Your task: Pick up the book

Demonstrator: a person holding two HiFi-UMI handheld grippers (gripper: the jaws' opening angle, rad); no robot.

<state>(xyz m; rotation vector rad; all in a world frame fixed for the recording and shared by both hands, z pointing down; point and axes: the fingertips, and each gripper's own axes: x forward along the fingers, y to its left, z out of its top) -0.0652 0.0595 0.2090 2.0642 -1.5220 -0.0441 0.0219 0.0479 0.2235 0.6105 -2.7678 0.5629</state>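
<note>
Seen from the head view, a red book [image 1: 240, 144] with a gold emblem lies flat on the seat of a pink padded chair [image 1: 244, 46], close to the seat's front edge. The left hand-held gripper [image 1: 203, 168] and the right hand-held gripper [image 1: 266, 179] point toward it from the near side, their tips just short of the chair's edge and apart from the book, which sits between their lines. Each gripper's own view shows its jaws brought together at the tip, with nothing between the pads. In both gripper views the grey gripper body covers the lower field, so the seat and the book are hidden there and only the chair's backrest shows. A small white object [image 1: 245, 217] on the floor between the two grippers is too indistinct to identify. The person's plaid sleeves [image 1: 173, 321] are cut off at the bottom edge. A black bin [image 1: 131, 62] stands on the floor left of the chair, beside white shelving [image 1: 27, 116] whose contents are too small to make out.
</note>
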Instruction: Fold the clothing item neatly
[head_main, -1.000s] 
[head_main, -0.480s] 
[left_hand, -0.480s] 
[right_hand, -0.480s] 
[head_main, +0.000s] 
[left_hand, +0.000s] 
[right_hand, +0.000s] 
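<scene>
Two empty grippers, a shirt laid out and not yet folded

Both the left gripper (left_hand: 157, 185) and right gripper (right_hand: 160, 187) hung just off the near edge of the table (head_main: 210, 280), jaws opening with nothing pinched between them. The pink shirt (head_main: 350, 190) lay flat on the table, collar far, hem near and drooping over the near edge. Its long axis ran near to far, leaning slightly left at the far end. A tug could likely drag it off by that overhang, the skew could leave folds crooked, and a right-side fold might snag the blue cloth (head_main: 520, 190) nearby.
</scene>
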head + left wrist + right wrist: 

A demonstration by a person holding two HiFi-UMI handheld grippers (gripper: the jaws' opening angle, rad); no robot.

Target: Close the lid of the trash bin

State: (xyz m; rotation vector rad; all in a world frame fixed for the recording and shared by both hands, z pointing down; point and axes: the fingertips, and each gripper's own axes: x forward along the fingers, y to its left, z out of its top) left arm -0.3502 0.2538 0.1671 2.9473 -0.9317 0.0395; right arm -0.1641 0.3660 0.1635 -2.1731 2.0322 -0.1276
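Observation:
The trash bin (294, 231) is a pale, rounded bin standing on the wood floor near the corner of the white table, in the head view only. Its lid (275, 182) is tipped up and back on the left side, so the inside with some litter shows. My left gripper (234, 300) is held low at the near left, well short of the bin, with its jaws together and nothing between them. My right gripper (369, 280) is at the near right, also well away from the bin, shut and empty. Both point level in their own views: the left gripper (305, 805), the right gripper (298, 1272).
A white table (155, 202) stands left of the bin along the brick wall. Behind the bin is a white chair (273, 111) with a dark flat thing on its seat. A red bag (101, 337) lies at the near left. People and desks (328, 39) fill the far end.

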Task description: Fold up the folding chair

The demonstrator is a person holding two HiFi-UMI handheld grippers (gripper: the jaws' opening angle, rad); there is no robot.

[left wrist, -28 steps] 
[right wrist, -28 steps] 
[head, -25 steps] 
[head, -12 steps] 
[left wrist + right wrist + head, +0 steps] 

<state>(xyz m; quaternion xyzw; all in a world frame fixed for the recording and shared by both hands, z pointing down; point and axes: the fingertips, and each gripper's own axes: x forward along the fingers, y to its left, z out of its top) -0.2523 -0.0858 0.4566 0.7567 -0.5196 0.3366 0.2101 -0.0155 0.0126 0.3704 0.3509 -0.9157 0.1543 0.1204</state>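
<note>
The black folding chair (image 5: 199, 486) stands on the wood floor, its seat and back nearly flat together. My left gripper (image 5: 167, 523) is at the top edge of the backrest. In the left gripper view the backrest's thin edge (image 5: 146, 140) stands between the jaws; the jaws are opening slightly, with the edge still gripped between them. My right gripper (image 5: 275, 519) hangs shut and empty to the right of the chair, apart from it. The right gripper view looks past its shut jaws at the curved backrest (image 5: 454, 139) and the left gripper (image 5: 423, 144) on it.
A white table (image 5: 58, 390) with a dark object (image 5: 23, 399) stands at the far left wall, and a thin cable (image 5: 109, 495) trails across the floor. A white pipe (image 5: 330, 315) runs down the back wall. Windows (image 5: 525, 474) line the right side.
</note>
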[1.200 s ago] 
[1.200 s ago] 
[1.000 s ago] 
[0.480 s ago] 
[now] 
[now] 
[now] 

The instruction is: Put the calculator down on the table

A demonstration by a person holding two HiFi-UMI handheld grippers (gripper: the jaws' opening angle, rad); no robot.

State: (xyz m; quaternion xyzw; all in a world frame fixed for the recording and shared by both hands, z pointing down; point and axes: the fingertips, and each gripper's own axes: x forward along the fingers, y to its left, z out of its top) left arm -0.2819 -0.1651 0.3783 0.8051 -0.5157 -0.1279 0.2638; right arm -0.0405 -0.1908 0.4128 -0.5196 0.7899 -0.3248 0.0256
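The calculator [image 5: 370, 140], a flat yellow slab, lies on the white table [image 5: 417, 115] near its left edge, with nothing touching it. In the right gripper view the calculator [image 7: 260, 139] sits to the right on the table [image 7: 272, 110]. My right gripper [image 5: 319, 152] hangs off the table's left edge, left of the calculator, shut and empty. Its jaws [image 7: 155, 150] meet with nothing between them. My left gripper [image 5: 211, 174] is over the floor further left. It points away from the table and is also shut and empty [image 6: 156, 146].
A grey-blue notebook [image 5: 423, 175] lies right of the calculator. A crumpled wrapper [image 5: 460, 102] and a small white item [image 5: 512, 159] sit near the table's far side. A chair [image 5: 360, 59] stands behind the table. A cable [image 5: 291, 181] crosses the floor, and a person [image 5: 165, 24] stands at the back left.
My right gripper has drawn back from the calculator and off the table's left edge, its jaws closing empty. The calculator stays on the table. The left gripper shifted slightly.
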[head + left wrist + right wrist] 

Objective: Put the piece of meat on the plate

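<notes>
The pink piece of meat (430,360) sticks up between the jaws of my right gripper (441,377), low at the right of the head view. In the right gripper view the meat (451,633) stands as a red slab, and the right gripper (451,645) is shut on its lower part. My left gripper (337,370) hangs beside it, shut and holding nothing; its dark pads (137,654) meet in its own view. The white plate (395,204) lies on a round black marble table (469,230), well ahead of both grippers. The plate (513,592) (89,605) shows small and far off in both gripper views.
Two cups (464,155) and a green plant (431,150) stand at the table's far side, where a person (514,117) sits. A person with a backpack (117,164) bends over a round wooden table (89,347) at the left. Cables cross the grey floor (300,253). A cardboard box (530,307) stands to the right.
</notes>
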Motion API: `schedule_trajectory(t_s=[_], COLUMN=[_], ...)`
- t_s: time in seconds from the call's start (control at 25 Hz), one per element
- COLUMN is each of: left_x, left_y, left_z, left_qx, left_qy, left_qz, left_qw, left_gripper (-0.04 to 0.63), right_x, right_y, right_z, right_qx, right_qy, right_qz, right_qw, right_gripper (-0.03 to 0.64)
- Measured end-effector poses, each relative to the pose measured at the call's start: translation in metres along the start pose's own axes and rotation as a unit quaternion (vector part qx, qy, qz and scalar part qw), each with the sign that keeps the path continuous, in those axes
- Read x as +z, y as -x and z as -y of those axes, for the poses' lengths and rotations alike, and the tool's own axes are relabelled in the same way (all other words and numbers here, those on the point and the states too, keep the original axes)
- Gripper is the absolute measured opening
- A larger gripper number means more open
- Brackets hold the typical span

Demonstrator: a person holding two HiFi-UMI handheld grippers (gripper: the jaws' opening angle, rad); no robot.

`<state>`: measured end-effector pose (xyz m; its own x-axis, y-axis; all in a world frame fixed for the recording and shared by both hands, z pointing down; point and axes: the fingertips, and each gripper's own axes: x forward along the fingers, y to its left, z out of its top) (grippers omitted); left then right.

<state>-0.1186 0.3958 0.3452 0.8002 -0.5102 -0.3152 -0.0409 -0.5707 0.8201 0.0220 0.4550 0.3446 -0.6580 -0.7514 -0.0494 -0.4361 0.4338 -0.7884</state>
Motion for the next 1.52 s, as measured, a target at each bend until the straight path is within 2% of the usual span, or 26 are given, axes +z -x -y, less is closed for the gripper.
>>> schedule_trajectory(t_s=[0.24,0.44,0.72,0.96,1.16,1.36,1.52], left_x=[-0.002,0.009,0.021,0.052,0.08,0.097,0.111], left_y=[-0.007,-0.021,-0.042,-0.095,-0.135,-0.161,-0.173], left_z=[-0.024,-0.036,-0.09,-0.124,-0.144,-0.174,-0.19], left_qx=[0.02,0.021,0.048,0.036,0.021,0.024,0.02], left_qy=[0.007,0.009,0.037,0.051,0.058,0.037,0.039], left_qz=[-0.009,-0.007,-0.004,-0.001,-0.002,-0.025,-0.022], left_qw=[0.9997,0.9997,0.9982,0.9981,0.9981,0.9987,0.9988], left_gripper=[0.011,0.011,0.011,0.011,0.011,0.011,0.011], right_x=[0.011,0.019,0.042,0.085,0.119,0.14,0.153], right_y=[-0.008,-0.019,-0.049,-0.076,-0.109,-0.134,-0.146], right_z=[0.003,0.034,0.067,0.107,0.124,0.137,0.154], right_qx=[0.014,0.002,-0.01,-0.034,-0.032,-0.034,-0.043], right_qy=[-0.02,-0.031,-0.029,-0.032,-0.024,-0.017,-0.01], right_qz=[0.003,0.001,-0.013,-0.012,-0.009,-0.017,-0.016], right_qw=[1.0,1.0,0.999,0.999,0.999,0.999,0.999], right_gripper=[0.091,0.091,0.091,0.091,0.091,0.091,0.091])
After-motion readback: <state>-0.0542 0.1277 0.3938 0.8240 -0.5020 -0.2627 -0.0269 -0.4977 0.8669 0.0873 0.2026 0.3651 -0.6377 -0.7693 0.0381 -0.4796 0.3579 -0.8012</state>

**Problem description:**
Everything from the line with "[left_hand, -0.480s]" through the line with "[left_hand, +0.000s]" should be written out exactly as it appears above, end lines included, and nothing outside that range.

**Answer space:**
[left_hand, -0.480s] 
[right_hand, -0.480s] 
[head_main, +0.000s] 
[left_hand, +0.000s] 

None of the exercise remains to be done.